We don’t like being afraid. We don’t enjoy the feeling that grips us. So we run. 

We could lean into fear, though. 

Not in a reckless, daredevil kind of way that results in injury – but in the humble acknowledgement that our fear is a part of who we are and sometimes it protects us. 

But sometimes it lies. Sometimes fear is far more overprotective than it needs to be. Fear can write a story in our mind that isn’t true just to keep us safe. Fear doesn’t know any better. It doesn’t see the missed opportunities or recognize the distortion it creates. All it sees are safety and risk. 

Maybe the level of fear we experience goes to our childhood and how people who cared for us responded when we felt afraid or how we watched them experience fear. Maybe it goes back to a traumatic experience where suddenly we felt unsafe and wanted to run. 

Fear is inescapable. What if we embrace it and take it along with us? We can look at our fear and have a conversation with it – doing our best to rationalize it and see if we can take fear at his word or if we need to press forward. 

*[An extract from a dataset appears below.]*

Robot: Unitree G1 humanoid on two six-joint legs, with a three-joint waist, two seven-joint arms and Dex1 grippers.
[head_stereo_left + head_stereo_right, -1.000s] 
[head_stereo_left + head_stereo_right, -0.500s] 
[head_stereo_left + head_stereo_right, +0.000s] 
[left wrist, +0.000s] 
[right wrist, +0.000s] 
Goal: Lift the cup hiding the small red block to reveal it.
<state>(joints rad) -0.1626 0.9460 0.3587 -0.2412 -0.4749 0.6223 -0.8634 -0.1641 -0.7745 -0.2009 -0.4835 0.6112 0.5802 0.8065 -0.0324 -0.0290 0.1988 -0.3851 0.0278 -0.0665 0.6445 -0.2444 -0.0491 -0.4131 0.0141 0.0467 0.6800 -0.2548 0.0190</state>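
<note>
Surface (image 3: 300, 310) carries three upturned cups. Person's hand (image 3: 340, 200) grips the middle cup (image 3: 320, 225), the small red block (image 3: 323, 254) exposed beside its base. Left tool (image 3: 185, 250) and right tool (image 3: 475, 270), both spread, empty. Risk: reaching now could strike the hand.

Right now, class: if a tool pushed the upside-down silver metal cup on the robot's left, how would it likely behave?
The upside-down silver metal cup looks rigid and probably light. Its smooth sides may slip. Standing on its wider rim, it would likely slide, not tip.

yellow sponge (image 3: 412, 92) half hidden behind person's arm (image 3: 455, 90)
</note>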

Fear won’t leave if we press forward. When we do what scares us we don’t have a moment where we overcome fear and suddenly feel confident and courageous. Courage is confidence in the experience of fear. It is choosing to accept and believe a different story than the one fear is telling us and repeating that story louder than the one fear is screaming. 

It is telling ourselves that we can make that change, even when fear is telling us we will just fail again and we will be safer if we don’t try. 

It is repeating the story that we are good enough for others when fear is telling us to hide and shut people out because they will judge us. 

It is looking in the mirror before we go into work to have the hard conversation and saying, “I know this will be hard, but I am going to do this anyway. And it is going to be OK – even if in the moment it feels like it won’t be” when fear is telling us to avoid the conversation altogether. 

Courage embraces what is in front of us and tells fear to buckle up. Courage does what scares us because oftentimes beyond fear is a story far different than the one that we are being told. 

Fear won’t go away and will beg us to pull back, give up, and stay safe. The good things are on the other side of fear. We merely need the courage to step forward.